The researchers interviewed 926 women between September 19, 2016, and January 18, 2018.

They conducted continuous labour observations on the women from when they were admitted, through labour and childbirth, to two-hour postpartum.

The study showed that 31.6% of the women who were part of the sample size were physically or verbally abused, or discriminated against.

The research found out that the most common form of abuse was verbal. Meanwhile, physical and verbal abuse increased 30 minutes before birth until 15 minutes after birth. This was often high during the 15-min period before birth.

The study also revealed that whereas 5.3% of the women requested for pain relief, 38.8% of those women did not receive it.

It added that most (95.0%) of the women were also not asked for their preferred birthing positions.

The study also stated that even though some women in Guinea (0.2%) and Nigeria (1.5%) were instructed to clean up blood, urine, faeces, or amniotic fluid after birth, none of the women observed in Ghana was asked to do so.


The authors of the study said officials must hold those who mistreat women during childbirth responsible for their actions. 

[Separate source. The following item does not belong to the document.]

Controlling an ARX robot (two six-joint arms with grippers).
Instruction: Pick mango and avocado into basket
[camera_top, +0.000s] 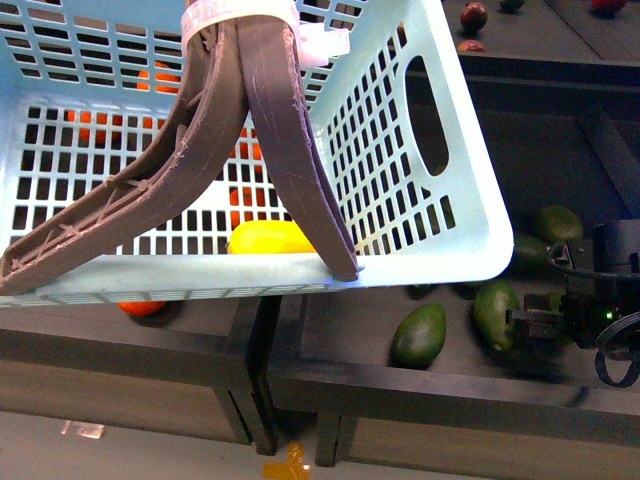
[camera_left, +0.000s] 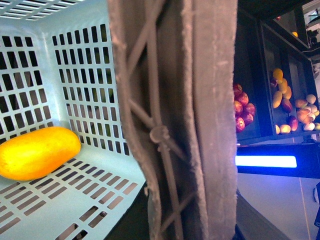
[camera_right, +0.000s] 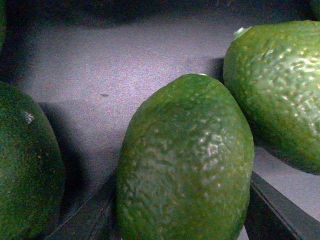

They also called on the government to put provide clear policies and sufficient resources to ensure that women have a safe place to give birth.

Among the specific steps proposed by the study are: making sure all medical procedures are performed only after getting an informed consent; allowing the patient to have a companion of their choice in the delivery room; redesigning maternity wards to offer the maximum privacy; and making sure no health facility tolerates instances of physical or verbal abuse.